In which lines of the data does the string "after" appear? Copy every one.

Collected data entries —
+ + + +
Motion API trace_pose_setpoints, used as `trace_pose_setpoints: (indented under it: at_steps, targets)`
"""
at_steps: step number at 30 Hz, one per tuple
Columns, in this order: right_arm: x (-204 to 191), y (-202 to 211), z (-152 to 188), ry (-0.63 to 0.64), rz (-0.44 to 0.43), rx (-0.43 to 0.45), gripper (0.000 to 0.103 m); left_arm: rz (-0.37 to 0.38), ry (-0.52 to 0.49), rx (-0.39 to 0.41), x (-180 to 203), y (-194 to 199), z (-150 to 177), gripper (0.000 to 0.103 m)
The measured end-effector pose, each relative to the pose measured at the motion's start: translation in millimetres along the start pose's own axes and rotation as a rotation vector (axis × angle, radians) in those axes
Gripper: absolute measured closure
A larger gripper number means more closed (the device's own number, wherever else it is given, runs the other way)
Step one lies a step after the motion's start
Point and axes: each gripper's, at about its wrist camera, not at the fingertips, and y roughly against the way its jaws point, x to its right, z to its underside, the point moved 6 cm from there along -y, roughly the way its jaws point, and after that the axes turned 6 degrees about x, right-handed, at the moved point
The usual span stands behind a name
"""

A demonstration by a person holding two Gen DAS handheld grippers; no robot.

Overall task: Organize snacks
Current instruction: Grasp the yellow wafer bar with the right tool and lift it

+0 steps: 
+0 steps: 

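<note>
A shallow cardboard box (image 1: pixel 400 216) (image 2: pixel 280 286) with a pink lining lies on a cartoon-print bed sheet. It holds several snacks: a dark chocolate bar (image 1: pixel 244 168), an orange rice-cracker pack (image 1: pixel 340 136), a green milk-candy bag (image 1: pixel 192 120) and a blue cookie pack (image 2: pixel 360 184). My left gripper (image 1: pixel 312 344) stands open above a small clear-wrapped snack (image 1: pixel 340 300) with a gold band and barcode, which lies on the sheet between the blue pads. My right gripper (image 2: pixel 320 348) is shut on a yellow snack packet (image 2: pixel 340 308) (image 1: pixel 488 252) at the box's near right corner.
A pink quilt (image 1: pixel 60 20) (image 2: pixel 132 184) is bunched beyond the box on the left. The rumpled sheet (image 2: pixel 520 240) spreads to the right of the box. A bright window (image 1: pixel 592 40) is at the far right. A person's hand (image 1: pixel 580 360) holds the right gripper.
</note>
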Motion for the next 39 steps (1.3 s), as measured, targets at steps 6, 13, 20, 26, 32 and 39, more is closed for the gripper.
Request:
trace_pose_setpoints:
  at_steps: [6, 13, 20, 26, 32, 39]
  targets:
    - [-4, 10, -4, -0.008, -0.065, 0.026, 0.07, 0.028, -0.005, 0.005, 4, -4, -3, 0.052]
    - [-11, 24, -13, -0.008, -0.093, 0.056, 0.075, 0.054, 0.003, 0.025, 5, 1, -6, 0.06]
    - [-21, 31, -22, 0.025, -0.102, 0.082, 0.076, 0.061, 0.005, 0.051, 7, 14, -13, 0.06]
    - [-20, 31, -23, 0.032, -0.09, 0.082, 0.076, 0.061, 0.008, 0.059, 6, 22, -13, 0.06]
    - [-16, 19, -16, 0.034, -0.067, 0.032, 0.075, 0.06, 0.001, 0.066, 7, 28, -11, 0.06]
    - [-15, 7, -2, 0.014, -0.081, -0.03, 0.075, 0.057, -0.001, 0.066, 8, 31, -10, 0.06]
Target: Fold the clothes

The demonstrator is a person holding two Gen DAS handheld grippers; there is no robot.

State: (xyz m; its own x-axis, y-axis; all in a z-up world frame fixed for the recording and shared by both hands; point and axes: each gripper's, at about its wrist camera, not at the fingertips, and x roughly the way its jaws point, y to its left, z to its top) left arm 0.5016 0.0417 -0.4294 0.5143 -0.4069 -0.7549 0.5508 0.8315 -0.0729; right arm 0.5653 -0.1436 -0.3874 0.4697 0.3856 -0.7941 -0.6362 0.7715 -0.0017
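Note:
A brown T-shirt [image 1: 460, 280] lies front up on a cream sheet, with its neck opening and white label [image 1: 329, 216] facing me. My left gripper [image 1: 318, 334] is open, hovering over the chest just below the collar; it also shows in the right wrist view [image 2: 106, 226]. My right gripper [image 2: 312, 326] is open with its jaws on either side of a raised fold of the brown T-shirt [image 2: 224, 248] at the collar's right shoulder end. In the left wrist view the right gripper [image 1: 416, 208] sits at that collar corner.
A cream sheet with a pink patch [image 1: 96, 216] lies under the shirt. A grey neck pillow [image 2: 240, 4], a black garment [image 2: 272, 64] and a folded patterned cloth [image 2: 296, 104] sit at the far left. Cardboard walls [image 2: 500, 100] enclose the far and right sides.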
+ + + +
Answer to this task —
Step one lies a step after the motion's start
Point and axes: each gripper's, at about its wrist camera, not at the fingertips, and y roughly against the way its jaws point, x to its right, z to its underside, the point moved 6 cm from there along -y, roughly the way its jaws point, and after that the axes turned 6 degrees about x, right-handed, at the moved point

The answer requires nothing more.